Joel Myerson was ahead of his time in collecting Margaret Fuller. He comments on late twentieth-century trends: “Collecting Fuller was, when I became involved, a one-person show—me. Because Fuller’s work was out of print, it was not taught at colleges, and thus new generations of readers and collectors were not exposed to her. Indeed, she was known more for the largeness of her life than for the quality of her writings, and the many anecdotes about her did not encourage further inquiry; for example, she is quoting telling Thomas Carlyle that ‘I accept the universe,’ to which he responded, ‘Gad! she'd better!,’ and Oscar Wilde commented that when Emerson wrote about Fuller the printer had to send out extra cases of capital ‘I’s. It was not until the early eighties, when women’s literature emerged as a legitimate and popular area of study, that collectors joined scholars in recognizing Fuller’s importance, and just as the space allocated her in classroom anthologies increased, so did the prices of her books, and especially Woman in the Nineteenth Century.

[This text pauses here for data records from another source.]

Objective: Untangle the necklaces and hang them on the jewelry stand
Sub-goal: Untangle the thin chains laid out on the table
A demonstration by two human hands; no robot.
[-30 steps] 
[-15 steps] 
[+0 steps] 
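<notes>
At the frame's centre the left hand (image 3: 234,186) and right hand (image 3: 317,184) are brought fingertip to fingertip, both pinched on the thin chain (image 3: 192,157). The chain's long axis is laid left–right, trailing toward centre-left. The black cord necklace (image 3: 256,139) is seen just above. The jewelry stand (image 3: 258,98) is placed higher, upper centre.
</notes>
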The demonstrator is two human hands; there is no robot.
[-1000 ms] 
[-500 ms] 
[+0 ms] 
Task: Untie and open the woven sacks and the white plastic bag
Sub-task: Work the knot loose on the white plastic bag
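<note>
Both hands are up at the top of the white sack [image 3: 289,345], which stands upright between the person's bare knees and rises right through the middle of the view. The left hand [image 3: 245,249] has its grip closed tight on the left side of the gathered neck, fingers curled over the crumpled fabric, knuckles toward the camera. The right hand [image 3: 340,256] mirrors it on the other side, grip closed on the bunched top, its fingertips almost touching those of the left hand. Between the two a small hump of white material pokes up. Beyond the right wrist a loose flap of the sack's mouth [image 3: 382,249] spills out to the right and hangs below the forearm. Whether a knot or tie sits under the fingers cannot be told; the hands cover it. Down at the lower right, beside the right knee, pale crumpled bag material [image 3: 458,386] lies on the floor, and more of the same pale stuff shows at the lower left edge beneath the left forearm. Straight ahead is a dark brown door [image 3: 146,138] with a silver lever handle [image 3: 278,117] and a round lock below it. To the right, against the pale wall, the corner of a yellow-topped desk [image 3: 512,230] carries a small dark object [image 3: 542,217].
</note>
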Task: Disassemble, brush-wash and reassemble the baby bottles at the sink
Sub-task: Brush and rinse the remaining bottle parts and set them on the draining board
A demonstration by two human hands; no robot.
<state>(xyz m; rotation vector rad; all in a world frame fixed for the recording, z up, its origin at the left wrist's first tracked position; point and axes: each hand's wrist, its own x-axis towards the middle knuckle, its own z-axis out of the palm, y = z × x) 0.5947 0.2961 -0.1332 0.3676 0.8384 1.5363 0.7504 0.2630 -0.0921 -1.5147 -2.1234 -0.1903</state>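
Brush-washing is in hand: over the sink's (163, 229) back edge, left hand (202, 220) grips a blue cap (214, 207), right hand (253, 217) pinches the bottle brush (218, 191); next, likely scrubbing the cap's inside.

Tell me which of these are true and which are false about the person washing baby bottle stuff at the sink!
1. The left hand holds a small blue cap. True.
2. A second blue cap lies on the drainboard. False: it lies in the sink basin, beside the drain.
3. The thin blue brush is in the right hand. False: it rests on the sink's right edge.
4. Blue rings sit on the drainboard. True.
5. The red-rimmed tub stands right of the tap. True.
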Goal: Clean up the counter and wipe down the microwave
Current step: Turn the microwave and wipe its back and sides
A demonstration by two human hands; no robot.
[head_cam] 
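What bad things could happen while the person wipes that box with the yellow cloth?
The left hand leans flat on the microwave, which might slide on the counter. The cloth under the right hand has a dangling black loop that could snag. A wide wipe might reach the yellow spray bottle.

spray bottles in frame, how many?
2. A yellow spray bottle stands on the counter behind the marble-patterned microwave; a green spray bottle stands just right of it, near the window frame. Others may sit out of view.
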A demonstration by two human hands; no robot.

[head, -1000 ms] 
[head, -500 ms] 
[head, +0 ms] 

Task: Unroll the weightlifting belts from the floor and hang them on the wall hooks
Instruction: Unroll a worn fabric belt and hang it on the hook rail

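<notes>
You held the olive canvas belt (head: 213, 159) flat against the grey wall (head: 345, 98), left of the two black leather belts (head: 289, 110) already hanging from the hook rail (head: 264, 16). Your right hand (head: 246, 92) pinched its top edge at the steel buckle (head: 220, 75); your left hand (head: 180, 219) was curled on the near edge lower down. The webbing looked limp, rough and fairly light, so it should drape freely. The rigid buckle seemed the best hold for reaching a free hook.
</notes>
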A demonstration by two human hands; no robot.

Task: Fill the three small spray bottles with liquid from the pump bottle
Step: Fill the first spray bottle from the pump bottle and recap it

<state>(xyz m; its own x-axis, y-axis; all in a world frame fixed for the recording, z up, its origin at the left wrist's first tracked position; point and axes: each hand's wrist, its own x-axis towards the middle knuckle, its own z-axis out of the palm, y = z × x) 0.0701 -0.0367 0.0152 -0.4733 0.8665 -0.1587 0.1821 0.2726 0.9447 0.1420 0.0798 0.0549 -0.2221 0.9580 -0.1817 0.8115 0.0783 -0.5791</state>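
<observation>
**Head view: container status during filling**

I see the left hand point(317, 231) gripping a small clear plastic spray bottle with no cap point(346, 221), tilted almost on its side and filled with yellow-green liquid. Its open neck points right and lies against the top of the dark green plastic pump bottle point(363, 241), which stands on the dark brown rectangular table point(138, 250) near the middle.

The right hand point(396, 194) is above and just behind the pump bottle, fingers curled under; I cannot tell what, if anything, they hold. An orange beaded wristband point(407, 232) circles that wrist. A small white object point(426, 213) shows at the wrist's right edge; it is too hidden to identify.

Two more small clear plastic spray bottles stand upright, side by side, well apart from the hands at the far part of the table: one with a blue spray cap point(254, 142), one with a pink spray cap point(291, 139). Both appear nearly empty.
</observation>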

In 1975 I paid $80 for a copy of Summer on the Lakes inscribed to one of Fuller’s best friends in Italy, Countess Arconati; two of my six copies of the 1845 Woman in the Nineteenth Century are in wrappers, and for those I paid $275 and $50 in 1982 and 1985, respectively; and of my two copies of the first English edition of Woman, I paid $35 in 1973 for the one on display here—the only known copy in original binding with the illuminated title page—and $25 in 1975 for Fuller’s own copy. Manuscript material by her, though, remains harder to find because most of her letters went to correspondents whose own papers have ended up in public collections and, besides, she died young. But even now there are wide disparities among the sale prices of her letters, ranging from a few hundred to over ten thousand dollars—the last letter I bought, in 2005, only cost $472. Still, prices continue to climb because more collectors are accumulating writings by women, and Fuller is a necessary addition to any ‘high spots’ collection.”
60. Concord Celebrates 200: Margaret Fuller Bicentennial, May 21, 22 & 23, 2010. At First Parish in Concord & Concord Free Public Library . . . (Concord: Transcendentalism Council at First Parish in Concord, 2010).
61. Margaret Fuller. Woman in the Nineteenth Century (New York: Greeley & McElrath, 1845).
62. Margaret Fuller. Woman in the Nineteenth Century (London: H. G. Clarke & Co., 1845).
63. Margaret Fuller. Autograph letter, signed, to “Lizzie” [Elizabeth Hoar], January 16, [1843].
64. Evelina Metcalf [one of Fuller's students]. “School Journal” kept from April 23 to May 16, 1838, in Providence, Rhode Island.